Qui sont les potentiels contributeurs à l'effort fiscal de crise ?

Qui sont les potentiels contributeurs à l'effort fiscal de crise ?

Qui est riche, en France ? En quoi cela consiste-t-il ? L’Observatoire des inégalités s’efforce  de répondre à la question. Sous-jacent, un enjeu crucial :  celui de la répartition de la contribution de la population pour financer l’effort financier de l’État durant la crise. 

Rétablissement de  l’ISF (Impôt sur la fortune)? Instauration d’une tranche supplémentaire d’impôt sur le revenu ? Depuis le mois de mai, le débat bat son plein : des propositions d’augmentation fiscale fleurissent, émanant, par exemple, de l’économiste Esther Duflo, prix Nobel d’économie, ou de Laurent Berger, secrétaire général de la CFDT. A contrario, le Medef met en garde contre l’effet néfaste de telles mesures. Quoi qu’il en soit, corollaire du colossal effort budgétaire consenti par l’État, les questions de son financement et la potentielle contribution des Français sont aujourd’hui centrales.  Le 9 juin, la publication du «Rapport sur les riches en France»,  par l’Observatoire des Inégalités,  fondé par Louis Maurin, journaliste économique, apporte des éléments de réflexion inédits. 

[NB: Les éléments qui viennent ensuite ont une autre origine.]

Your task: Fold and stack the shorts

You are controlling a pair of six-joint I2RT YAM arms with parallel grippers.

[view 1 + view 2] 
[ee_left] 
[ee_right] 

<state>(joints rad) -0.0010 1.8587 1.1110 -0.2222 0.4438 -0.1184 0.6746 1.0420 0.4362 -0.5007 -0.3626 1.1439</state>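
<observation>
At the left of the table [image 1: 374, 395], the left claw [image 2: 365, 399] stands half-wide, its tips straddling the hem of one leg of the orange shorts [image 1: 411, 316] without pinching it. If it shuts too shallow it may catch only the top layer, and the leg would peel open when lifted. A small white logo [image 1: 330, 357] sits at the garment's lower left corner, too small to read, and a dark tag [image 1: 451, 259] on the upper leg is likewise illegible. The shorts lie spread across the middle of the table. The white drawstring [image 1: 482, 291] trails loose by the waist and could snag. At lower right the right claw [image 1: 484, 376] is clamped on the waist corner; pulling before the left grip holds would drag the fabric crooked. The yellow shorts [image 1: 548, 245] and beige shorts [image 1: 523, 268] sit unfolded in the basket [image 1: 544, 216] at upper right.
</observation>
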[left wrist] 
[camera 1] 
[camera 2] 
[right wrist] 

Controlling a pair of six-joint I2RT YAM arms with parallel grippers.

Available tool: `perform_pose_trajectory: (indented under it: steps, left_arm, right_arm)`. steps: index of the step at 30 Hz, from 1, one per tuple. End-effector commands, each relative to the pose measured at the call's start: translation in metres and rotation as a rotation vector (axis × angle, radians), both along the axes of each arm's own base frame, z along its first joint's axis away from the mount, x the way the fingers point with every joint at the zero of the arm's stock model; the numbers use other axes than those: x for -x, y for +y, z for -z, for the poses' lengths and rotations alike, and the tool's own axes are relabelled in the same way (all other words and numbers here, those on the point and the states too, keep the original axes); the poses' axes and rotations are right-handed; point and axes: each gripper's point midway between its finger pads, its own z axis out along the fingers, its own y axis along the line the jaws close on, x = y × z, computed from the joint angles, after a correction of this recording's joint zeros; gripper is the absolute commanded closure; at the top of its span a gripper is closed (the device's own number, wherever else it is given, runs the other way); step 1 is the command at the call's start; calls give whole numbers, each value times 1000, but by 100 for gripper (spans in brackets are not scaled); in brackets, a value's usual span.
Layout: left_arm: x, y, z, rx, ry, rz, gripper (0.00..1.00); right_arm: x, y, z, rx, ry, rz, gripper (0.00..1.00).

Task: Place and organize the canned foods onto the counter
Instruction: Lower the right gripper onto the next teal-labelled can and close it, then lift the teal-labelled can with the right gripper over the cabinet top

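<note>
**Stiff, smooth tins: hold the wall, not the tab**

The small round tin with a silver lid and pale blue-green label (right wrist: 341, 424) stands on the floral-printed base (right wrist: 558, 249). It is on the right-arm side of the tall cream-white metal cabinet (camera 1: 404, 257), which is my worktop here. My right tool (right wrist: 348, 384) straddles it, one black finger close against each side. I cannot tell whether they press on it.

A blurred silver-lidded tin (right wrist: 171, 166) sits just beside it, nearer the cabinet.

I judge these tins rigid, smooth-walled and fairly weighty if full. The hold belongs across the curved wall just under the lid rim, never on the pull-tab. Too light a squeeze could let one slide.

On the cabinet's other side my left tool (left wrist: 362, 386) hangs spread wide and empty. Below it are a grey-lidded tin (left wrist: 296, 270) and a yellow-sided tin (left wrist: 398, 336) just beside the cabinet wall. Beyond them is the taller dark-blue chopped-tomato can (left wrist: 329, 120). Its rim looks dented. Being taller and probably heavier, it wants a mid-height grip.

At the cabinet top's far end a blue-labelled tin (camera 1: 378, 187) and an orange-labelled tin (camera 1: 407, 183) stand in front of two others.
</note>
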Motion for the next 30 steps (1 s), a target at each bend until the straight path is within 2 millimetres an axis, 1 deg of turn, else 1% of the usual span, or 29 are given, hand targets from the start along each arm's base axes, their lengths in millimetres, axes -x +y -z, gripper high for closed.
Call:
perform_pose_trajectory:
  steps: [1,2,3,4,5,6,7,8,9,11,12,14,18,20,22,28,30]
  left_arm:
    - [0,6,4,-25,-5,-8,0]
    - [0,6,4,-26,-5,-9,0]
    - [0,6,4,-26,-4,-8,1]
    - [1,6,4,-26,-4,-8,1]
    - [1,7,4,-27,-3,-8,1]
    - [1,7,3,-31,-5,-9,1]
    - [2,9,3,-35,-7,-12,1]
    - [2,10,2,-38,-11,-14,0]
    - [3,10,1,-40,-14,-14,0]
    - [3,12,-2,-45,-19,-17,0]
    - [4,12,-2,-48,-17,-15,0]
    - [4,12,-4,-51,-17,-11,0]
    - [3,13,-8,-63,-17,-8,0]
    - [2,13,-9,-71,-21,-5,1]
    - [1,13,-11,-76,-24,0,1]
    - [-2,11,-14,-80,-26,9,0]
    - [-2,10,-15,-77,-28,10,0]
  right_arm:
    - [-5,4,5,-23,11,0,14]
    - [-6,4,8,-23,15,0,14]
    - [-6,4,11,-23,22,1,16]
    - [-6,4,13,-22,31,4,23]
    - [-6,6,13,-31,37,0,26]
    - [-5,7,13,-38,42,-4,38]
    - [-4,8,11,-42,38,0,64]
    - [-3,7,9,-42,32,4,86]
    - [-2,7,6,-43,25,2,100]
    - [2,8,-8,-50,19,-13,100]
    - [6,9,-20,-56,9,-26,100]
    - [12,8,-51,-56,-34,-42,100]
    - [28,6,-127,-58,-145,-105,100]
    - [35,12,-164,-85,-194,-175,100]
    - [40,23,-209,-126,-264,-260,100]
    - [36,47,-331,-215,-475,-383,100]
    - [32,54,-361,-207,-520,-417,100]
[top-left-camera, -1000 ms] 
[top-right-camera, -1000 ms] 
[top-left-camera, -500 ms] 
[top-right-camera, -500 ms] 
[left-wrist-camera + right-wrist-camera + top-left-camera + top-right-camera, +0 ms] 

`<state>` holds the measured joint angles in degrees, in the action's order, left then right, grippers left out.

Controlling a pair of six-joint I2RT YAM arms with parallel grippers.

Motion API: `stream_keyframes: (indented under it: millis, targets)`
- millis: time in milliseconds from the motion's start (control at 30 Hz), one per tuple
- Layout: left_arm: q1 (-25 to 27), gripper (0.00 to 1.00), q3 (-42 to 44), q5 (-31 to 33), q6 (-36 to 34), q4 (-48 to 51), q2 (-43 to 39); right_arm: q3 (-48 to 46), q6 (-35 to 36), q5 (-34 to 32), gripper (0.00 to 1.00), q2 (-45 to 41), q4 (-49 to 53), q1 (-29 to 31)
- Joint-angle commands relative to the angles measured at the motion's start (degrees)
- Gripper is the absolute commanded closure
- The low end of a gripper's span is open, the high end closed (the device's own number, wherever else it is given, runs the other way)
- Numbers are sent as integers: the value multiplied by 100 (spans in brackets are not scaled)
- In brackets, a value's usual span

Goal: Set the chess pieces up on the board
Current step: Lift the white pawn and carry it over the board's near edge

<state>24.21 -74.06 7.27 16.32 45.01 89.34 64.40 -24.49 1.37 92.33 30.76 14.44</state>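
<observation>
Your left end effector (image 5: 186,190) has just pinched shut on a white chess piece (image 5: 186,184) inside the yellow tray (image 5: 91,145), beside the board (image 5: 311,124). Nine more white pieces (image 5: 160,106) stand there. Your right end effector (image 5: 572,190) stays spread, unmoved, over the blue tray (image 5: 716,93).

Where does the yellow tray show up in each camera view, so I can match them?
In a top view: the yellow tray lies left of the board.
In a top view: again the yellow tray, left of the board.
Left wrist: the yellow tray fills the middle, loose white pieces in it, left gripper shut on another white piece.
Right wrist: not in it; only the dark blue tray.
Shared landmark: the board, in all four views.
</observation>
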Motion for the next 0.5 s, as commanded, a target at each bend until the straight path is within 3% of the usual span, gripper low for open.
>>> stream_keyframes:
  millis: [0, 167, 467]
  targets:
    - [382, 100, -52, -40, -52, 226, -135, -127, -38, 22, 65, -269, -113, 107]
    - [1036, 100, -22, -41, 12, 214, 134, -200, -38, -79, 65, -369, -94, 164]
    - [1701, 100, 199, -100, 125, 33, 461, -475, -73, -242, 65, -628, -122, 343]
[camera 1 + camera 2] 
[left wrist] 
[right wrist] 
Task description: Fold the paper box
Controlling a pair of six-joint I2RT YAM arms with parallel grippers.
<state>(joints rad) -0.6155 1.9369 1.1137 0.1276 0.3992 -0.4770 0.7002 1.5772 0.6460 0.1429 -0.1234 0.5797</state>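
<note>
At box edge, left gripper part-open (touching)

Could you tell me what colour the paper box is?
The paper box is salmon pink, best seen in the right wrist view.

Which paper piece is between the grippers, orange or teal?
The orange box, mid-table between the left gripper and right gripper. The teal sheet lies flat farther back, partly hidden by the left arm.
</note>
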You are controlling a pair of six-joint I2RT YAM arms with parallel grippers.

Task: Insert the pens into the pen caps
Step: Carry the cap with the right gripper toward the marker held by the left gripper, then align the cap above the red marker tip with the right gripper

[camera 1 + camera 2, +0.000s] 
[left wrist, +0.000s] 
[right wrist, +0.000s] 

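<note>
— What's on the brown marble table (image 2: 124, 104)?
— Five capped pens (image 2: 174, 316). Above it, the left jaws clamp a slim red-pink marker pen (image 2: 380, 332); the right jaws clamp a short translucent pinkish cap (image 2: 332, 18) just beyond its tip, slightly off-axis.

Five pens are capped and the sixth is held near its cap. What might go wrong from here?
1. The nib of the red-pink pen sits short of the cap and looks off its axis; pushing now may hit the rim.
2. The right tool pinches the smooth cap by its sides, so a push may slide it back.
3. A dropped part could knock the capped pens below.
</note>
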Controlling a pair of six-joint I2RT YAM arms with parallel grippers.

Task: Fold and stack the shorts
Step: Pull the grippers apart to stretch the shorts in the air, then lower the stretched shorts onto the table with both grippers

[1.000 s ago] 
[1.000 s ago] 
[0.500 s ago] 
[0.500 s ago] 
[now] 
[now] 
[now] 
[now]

Le rapport s’efforce en effet de répondre à des questions apparemment simples, et pourtant, non résolues : qui est riche ? En quoi cela consiste-t-il ?  En France, «c‘est la première fois qu’un tel travail est réalisé. La pauvreté est bien étudiée. En revanche sur la richesse, les informations semblent manquer, se faire discrètes»,  explique Anne Brunner,  directrice d’études à l’Observatoire des Inégalités, qui revendique une «démarche expérimentale». En miroir du seuil de pauvreté, défini par l’Insee, l’Observatoire s’est donc attaché à définir  un seuil de richesse. «Nous savions que nous allions déclencher le débat. Nous avons fixé ce seuil à un niveau qui se détache largement en terme de conditions de vie, de logement, de sécurité, de capacité à épargner», argumente Anne Brunner. En termes de revenu, le seuil choisi est celui de 3 470 euros net mensuels après impôt pour une personne seule, et de 7 287 euros pour un couple avec deux enfants. Il s’agit du double du niveau de vie médian. 

90 m2 pour un couple

Au total, en de basant sur ce seuil, la France compte 5 millions de riches, soit 8,2 % de la population. C’est la même proportion que de pauvres, lesquels vivent avec moins de 867 euros par mois. D’après l’Observatoire, au sein de cette population plus aisée, en moyenne, les personnes situées entre les 10 % et le 1 % les plus riches ont un niveau de vie équivalent à 5 000 euros par mois avant impôts. Le 1 % des plus fortunés reçoivent près de 15 000 euros, en moyenne. Quant aux «ultra-riches», leurs revenus dépassent un million d’euros par mois : il s’agit de quelques «grands patrons» et des stars du football. 

Mais outre être affaire de revenus, la richesse est aussi fonction du niveau de patrimoine possédé. L’Observatoire fixe ce seuil de richesse à 490 000 euros, ce qui concerne 4,6 millions de personnes. Autant de disponibilités financières qui permettent des conditions  de vie très confortables : parmi elles,  le fait de disposer d’au moins  60 mètres carrés pour soi dans son habitation, ou 90 m2 pour un couple, d’une résidence secondaire, de partir faire du ski, de pratiquer l’équitation ou le golf, de prendre souvent l’avion. 

Au delà du portrait sociologique, «notre rapport arrive à point nommé dans le débat . Il s’agit de repenser la solidarité, au moment où la crise sanitaire a exacerbé les inégalités qui existaient déjà. Dans l’avenir, il faudra payer collectivement le coût des mesures de soutien, du plan de relance économique», estime  Anne Brunner. Et pour la sociologue, rétablir un impôt comme l’ISF, à l’assiette étroite, ne peut constituer une réponse complète. Pour elle, «du  point de vue de la justice sociale, il est important que chacun contribue pour que l’effort fiscal à venir repose sur une large population, à proportion de ses revenus, et pas seulement une petite couche de la population». Reste à évaluer l’efficacité de  la démarche du point de vue économique.